What’s next — Cheng and his colleagues are already planning a Phase II clinical trial to further test the potential therapeutic benefits of sildenafil in people with early-stage Alzheimer’s disease. If Phase II and, eventually, Phase III trials are successful, the drug may become available to people with Alzheimer’s faster than would a novel drug — because sildenafil is already FDA-approved for other conditions like erectile dysfunction.
That’s optimistic and hopeful news for the millions of people who have Alzheimer’s or have loved ones suffering from this insidious disease — and may be at risk of developing it themselves.
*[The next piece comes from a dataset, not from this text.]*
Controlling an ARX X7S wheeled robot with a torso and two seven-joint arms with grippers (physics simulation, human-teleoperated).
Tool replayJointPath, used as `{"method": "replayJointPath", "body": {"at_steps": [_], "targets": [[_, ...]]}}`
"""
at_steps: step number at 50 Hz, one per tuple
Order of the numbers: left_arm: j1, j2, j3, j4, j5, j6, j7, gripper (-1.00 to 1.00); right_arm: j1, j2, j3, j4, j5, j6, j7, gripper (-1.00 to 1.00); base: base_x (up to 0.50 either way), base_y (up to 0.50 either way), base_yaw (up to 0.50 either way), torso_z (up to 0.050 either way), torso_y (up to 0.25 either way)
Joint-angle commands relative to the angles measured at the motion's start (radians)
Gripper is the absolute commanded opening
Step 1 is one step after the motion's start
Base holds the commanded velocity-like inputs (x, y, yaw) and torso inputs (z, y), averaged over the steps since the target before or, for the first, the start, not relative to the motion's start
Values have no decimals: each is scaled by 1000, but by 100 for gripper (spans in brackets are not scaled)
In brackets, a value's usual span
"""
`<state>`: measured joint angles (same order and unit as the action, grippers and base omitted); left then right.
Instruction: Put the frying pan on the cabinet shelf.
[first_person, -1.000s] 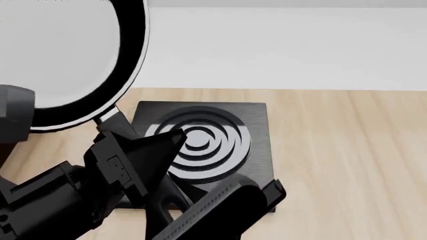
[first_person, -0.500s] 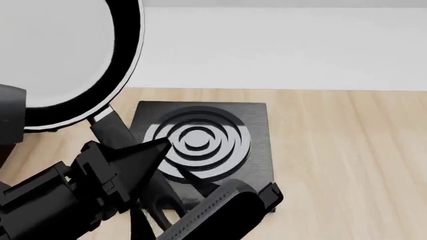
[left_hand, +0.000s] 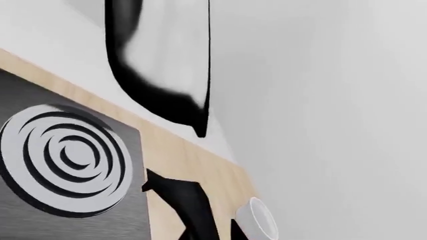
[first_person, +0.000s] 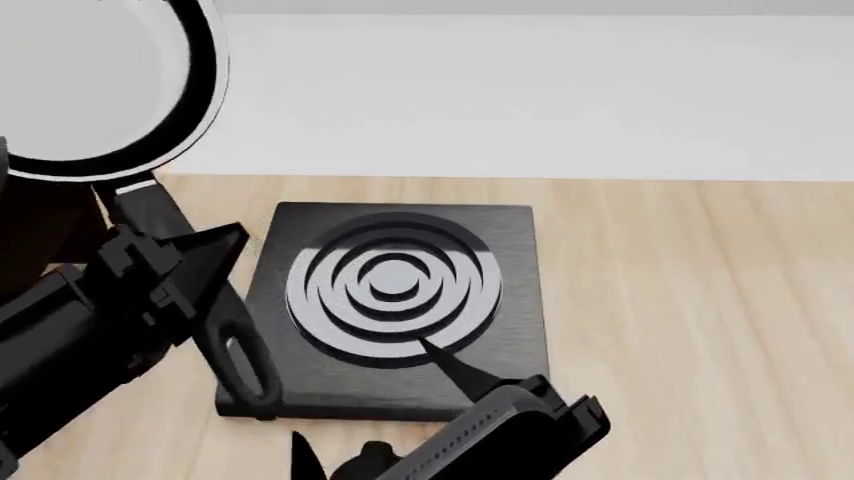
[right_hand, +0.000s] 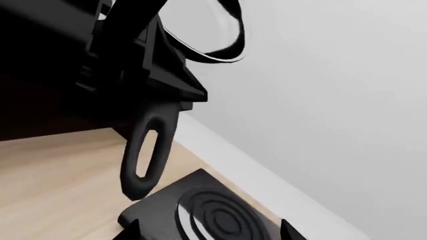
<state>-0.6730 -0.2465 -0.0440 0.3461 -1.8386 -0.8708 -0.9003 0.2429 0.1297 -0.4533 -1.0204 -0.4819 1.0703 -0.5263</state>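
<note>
We see the wooden tabletop (first_person: 694, 300) running to a white wall. The dark cabinet shelf (first_person: 40, 235) is only a sliver at far left behind our left arm. The square burner plate (first_person: 514, 330) sits centre. The frying pan (first_person: 80, 90) is airborne at upper left, tilted, its looped handle hanging over the plate's left edge, pinched by our left end effector (first_person: 174, 270). Right end effector (first_person: 441, 460) is low near the plate; grip state unclear. White cup (left_hand: 257, 222) beside it.
</note>
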Motion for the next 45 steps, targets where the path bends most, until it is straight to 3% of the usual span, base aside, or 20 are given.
{"method": "replayJointPath", "body": {"at_steps": [1,22,32,45], "targets": [[-90,-52,-15,-168,54,26,87,-100,-10,-9,31,-12,-19,-8,-15,100,0,10,-14,0,0],[-203,-107,-74,-466,33,73,193,-100,-35,-51,84,-18,-44,-44,-44,100,0,7,-5,0,0],[-233,-136,-65,-567,100,94,276,-100,-42,-70,89,-16,-65,-50,-63,100,0,6,-6,0,0],[-303,-132,-82,-744,87,124,353,-100,-55,-74,95,-13,-71,-55,-66,100,0,4,-7,1,0]]}}
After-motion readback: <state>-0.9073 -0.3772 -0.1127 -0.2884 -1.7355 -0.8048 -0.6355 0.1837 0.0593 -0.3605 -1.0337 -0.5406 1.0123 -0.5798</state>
Abstract: We developed an endophenotype disease module-based methodology for Alzheimer’s disease (AD) drug repurposing and identified sildenafil as a potential disease risk modifier. Based on retrospective case–control pharmacoepidemiologic analyses of insurance claims data for 7.23 million individuals, we found that sildenafil usage was significantly associated with a 69% reduced risk of AD (hazard ratio 0.31, 95% confidence interval 0.25–0.39, P < 1.0 × 10–8). Propensity score-stratified analyses confirmed that sildenafil is significantly associated with a decreased risk of AD across all four drug cohorts tested (diltiazem, glimepiride, losartan and metformin) after adjusting for age, sex, race and disease comorbidities. We also found that sildenafil increases neurite growth and decreases phospho-tau expression in neuron models derived from induced pluripotent stem cells from patients with AD, supporting mechanistically its potential beneficial effect in AD. The association between sildenafil use and decreased incidence of AD does not establish causality, which will require a randomized controlled trial.